→ **Problem to work on**
From the line with "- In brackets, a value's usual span" through the line with "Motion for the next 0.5", inclusive, return each line of the data below exactly and leave the rest out.

→ **Dataset excerpts**

-- Opening Marker --

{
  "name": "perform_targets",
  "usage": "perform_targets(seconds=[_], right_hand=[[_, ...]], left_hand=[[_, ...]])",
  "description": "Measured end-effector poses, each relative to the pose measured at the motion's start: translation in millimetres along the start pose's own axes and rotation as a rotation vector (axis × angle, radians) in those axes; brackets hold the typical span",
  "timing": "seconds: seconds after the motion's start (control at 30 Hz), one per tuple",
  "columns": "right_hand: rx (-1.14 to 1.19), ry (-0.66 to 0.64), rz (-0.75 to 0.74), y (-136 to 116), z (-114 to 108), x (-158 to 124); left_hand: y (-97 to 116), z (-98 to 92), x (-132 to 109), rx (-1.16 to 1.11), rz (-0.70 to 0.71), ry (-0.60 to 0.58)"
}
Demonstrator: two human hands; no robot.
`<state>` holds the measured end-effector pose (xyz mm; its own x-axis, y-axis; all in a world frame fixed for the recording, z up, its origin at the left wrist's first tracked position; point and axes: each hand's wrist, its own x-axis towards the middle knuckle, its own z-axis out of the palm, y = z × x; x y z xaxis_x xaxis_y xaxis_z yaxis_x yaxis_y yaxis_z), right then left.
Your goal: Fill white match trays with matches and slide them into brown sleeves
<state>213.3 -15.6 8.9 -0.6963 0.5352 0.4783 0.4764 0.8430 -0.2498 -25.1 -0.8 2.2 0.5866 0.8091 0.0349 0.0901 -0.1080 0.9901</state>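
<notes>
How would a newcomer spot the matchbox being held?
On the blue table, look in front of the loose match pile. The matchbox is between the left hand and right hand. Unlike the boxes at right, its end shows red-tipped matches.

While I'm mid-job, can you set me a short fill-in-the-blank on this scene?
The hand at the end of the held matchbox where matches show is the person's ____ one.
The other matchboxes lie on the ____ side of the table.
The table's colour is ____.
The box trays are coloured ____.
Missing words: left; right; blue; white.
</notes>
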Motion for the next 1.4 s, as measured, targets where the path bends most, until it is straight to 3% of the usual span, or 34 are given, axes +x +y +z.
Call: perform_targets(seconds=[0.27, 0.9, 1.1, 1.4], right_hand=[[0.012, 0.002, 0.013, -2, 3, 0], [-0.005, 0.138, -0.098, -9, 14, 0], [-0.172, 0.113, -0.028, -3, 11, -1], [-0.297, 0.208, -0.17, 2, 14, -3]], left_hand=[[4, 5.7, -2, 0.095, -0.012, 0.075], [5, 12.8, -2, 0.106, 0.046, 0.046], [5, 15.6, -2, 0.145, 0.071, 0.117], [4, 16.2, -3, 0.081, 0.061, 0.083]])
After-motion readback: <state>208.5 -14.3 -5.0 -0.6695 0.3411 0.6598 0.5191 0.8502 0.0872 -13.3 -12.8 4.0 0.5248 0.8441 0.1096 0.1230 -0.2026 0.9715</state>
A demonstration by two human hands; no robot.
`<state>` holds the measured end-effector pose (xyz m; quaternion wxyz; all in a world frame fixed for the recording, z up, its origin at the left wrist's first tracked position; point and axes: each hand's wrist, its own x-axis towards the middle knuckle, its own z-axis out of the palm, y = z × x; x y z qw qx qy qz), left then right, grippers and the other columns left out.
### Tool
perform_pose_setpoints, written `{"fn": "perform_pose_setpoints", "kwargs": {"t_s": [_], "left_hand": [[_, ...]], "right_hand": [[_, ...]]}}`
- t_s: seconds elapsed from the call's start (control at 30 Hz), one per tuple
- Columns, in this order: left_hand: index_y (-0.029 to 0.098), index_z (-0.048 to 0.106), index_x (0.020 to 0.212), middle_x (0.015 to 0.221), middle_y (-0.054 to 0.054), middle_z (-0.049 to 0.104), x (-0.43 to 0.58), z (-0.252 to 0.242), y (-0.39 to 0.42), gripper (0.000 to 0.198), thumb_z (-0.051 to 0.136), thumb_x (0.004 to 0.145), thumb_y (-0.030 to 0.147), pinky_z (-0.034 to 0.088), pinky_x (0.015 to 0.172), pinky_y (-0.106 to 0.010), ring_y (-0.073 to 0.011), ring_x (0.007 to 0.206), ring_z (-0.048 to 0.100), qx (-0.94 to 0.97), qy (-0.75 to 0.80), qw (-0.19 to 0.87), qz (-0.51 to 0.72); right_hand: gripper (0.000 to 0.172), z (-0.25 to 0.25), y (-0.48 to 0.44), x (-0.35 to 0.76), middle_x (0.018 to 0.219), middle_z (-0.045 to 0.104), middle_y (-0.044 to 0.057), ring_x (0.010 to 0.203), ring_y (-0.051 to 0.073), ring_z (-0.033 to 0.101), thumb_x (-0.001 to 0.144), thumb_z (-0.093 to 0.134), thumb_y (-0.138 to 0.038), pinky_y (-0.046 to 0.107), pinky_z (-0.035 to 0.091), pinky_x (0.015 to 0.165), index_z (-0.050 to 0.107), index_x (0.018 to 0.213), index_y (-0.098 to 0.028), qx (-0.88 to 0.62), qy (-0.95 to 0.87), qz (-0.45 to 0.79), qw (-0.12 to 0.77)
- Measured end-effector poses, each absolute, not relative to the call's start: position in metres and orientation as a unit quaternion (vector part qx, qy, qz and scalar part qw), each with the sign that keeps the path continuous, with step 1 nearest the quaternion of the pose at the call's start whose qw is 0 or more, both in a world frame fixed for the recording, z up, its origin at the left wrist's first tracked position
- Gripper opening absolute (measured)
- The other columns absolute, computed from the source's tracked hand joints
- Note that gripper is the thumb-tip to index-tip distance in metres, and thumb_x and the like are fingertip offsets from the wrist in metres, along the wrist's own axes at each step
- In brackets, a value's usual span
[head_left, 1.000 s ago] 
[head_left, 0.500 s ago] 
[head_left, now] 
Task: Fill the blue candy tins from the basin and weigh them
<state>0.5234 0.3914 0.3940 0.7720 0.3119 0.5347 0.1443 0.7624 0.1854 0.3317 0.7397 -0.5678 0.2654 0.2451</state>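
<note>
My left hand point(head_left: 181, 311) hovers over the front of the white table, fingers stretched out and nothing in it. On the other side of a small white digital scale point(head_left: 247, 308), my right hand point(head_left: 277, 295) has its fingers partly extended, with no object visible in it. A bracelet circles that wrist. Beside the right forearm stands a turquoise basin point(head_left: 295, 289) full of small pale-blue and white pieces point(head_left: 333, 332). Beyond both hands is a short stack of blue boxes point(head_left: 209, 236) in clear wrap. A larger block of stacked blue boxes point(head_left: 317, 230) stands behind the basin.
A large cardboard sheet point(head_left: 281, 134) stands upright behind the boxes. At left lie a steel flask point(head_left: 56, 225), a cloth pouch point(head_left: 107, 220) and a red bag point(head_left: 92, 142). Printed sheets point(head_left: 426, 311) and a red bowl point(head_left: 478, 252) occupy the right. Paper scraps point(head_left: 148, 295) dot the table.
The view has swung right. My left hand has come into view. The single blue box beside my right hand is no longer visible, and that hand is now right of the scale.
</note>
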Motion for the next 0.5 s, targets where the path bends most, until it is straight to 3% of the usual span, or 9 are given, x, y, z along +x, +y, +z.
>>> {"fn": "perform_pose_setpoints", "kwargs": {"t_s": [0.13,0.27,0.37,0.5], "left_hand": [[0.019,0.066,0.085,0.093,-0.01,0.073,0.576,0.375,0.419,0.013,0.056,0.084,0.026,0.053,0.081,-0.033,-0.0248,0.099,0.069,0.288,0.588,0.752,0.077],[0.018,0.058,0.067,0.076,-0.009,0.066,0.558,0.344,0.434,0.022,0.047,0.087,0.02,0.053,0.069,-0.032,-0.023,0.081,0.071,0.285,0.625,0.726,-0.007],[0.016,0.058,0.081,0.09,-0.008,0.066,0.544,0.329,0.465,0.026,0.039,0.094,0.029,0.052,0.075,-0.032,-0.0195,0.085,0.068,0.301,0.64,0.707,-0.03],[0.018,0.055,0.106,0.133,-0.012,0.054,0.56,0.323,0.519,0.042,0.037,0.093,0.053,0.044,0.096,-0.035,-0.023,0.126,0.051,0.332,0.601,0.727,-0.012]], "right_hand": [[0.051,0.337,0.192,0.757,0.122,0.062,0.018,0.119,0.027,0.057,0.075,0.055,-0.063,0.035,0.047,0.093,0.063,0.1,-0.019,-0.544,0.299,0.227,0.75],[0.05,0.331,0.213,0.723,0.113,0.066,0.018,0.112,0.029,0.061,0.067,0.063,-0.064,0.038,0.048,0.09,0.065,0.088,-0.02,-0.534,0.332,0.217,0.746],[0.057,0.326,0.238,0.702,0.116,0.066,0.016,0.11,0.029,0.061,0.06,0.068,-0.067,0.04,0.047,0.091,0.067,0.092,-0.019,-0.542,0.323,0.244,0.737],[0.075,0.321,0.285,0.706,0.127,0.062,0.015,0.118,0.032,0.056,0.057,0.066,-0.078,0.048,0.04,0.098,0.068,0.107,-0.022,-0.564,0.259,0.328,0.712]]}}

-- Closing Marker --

→ **Solution to this problem**
- In brackets, a value's usual span
[head_left, 1.000 s ago] 
[head_left, 0.500 s ago] 
[head_left, now] 
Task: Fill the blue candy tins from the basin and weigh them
<state>0.5234 0.3914 0.3940 0.7720 0.3119 0.5347 0.1443 0.7624 0.1854 0.3317 0.7397 -0.5678 0.2654 0.2451</state>
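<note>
My left hand point(head_left: 181, 311) hovers over the front of the white table, fingers stretched out and nothing in it. On the other side of a small white digital scale point(head_left: 247, 308), my right hand point(head_left: 277, 295) has its fingers partly extended, with no object visible in it. A bracelet circles that wrist. Beside the right forearm stands a turquoise basin point(head_left: 295, 289) full of small pale-blue and white pieces point(head_left: 333, 332). Beyond both hands is a short stack of blue boxes point(head_left: 209, 236) in clear wrap. A larger block of stacked blue boxes point(head_left: 317, 230) stands behind the basin.
A large cardboard sheet point(head_left: 281, 134) stands upright behind the boxes. At left lie a steel flask point(head_left: 56, 225), a cloth pouch point(head_left: 107, 220) and a red bag point(head_left: 92, 142). Printed sheets point(head_left: 426, 311) and a red bowl point(head_left: 478, 252) occupy the right. Paper scraps point(head_left: 148, 295) dot the table.
The view has swung right. My left hand has come into view. The single blue box beside my right hand is no longer visible, and that hand is now right of the scale.
</note>
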Motion for the next 0.5 s, targets where the path bends most, until it is straight to 3% of the usual span, or 9 are given, x, y, z along +x, +y, +z.

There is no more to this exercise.